Casuz Armi Vambery
II. Abdulhamit'in Raşit Ağa olarak tanıdığı devriş, 1932 yılında İngiltere'de yayınladığı kitabında ajanlık faaliyetlerini anlattı.
Armin Vambery
Armin Vambery muhtemelen tarihteki en büyük Türkologlardan birisiydi.
Ahmet Hikmet Müftüoğlu onun yazdığı metinleri Türk Ocaklarında büyük kalabalıklara yüksek sesle okurdu.
Vambery, sadece bir Türkolog değildi, iyi yetişmiş bir casustu aynı zamanda. Derviş kılığında yıllarca İstanbul'da yaşadığı gibi Türkistan'ı da baştanbaşa kat etti ve kimse tarafından fark dahi edilmedi.

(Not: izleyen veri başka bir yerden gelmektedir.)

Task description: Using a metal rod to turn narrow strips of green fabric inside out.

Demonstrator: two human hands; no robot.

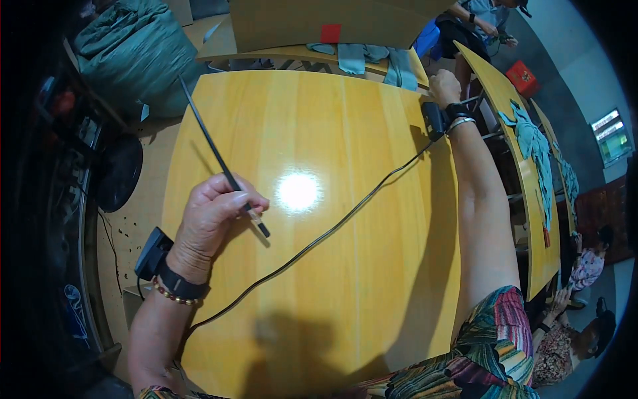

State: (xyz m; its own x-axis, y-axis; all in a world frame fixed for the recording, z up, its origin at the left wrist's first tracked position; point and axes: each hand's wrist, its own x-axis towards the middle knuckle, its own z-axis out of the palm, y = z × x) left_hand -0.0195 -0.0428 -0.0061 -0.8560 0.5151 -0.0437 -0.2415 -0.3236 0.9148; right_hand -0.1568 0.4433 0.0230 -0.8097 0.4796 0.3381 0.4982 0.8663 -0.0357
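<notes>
Between the thumb and fingers of my left hand [222, 205] is a slim paintbrush [211, 141] with a long dark handle. Its short black tip and shiny collar point down to the right, above the yellow wooden table [359, 279]. The handle's far end reaches past the table's left edge. My right arm stretches forward, and my right hand [445, 86] is curled closed at the far right corner of the table. Anything inside its fingers is hidden.
A black cable [319, 239] crosses the table to the black wrist box [433, 121] at my right wrist. Beyond the far edge lie blue-green cloths [352, 58] below a large cardboard box [292, 26]. A stuffed green sack [136, 56] stands far left. Other people work at right.
</notes>
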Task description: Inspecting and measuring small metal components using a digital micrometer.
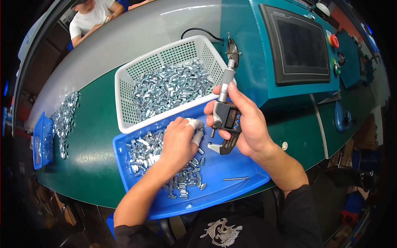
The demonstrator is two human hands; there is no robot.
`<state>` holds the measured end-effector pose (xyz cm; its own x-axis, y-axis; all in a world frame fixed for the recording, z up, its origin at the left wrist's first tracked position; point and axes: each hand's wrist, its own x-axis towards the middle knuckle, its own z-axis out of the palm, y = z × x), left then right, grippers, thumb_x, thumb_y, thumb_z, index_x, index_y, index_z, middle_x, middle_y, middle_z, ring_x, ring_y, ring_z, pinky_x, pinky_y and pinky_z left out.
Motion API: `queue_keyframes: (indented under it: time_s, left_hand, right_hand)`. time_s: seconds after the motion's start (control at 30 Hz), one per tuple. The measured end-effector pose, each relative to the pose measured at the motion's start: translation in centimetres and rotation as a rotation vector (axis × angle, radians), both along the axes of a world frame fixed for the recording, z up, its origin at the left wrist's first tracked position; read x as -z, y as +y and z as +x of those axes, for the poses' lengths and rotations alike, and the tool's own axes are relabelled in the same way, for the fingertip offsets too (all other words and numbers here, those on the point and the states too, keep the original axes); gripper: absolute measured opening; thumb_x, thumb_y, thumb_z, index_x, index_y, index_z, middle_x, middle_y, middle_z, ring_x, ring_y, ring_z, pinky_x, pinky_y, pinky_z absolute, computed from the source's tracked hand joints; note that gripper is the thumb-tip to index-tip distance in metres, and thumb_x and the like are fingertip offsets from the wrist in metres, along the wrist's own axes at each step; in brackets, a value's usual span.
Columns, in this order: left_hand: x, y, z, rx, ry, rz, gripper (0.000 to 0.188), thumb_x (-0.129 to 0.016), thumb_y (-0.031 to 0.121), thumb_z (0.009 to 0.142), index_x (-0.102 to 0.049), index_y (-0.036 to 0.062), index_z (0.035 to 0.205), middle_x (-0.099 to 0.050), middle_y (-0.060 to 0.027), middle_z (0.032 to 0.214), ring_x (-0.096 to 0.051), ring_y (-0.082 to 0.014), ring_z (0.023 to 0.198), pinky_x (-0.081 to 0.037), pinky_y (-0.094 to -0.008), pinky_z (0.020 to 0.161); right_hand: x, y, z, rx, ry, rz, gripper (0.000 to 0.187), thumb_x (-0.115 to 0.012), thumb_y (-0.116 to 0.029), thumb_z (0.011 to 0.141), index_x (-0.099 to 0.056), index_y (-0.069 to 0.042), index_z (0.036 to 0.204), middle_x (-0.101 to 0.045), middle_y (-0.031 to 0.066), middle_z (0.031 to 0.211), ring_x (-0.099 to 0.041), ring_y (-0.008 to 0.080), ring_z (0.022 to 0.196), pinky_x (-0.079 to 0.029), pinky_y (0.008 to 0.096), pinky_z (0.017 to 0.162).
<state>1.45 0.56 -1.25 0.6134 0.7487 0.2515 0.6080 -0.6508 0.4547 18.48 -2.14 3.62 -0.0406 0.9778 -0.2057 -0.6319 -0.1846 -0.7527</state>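
Note:
My right hand (253,126) grips a digital micrometer (228,116) with a black body, a small display and a silver thimble pointing up and away. Its measuring gap faces my left hand (178,140), and nothing shows in the gap. White covers sit on the left thumb and a fingertip, which are pinched together; whatever they hold is hidden. Both hands are over a blue tray (225,165). Small shiny metal pieces (142,155) are heaped in its left part, below and around the left hand. A thin metal rod (236,179) lies in the tray's right part.
Behind the tray stands a white perforated basket (124,105) full of similar metal pieces. At far left are a loose pile (65,118) and a small blue bin (38,142). A teal machine (258,62) with a screen rises at right. Another person (93,18) sits across the table.

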Motion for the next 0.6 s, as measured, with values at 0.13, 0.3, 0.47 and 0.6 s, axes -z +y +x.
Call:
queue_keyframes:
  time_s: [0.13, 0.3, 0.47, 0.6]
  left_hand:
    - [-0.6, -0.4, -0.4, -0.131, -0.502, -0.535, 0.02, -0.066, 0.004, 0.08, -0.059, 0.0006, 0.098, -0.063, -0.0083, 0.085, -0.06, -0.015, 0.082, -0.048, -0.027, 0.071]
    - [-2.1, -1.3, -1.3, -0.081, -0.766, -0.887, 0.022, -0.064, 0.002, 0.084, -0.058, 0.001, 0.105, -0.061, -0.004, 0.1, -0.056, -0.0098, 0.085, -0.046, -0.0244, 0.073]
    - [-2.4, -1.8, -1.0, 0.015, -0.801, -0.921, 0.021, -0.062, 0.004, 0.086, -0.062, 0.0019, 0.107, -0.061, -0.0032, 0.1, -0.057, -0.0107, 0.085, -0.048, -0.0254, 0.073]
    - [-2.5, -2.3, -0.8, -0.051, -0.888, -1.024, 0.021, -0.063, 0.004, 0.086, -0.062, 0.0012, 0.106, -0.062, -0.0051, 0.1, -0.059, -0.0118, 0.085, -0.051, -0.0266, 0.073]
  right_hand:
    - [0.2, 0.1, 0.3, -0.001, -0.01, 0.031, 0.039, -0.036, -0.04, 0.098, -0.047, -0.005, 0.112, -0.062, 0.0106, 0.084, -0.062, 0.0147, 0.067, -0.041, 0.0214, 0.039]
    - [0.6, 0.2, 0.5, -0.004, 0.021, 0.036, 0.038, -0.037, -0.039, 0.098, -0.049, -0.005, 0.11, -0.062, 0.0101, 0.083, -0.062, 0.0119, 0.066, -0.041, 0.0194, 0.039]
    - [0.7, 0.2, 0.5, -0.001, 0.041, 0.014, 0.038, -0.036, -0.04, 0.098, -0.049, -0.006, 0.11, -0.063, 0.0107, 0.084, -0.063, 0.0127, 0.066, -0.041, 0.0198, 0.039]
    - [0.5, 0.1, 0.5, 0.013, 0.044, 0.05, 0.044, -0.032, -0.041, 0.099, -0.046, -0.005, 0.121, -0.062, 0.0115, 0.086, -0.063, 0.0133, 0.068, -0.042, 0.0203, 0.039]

1913 yılında son nefesini verene kadar Türkler üzerinde araştırmalarını bırakmayan casus dervişin hayli sıra dışı bir hayatı vardı.
Casus dervişin hayatını ve çalışmalarını incelerken en büyük kaynağımız "Travels in Central Asia" ismiyle yayımlanan kendi eseri oldu.
Vambery, 19 Mart 1832 tarihinde Macaristan'da dünyaya gelmişti ve Yahudi bir aileye mensuptu.
Çocukluğunda yaşadığı bir sorun nedeniyle bir ayağı her daim aksamaktaydı. Vambery'in neredeyse saplantı derecesinde Türklere ilgi duymasının nedenlerinden birisi de Macarların Türk soylu olarak düşünülmesiydi.
Vambery'in doğuştan dile muazzam bir yeteneği vardı; henüz 15 yaşına geldiğinde Macarca, Latince, İbranice ve Almanca gibi dillerde uzmanlaşmıştı. Kısa süre sonra, Farsça, İtalyanca ve Rusça dillerinde de uzmanlaşacaktı.
Yaklaşık dört yıl İstanbul'da yaşayan Vambery, Türkçeyi kusursuz konuşup okuyabilecek derecede öğrendi. Özellikle Divan Edebiyatına olan hâkimiyeti sayesinde kısa süre içerisinde birçok Türk aydını ve devlet adamı ile tanışma imkânı buldu.
İstanbul'da kaldığı süre zarfında Reşit Efendi ismini kullanan Vambery, İslami konularda da kendisini hayli iyi eğitti.
Bir süre İran'da kalan Vambery'in bir dervişten ayırt edilmesi mümkün değildi. Türkistan'a gitmeden önce uğradığı elçilik temsilcileri onun bir Macar olduğuna uzun süre inanamadı.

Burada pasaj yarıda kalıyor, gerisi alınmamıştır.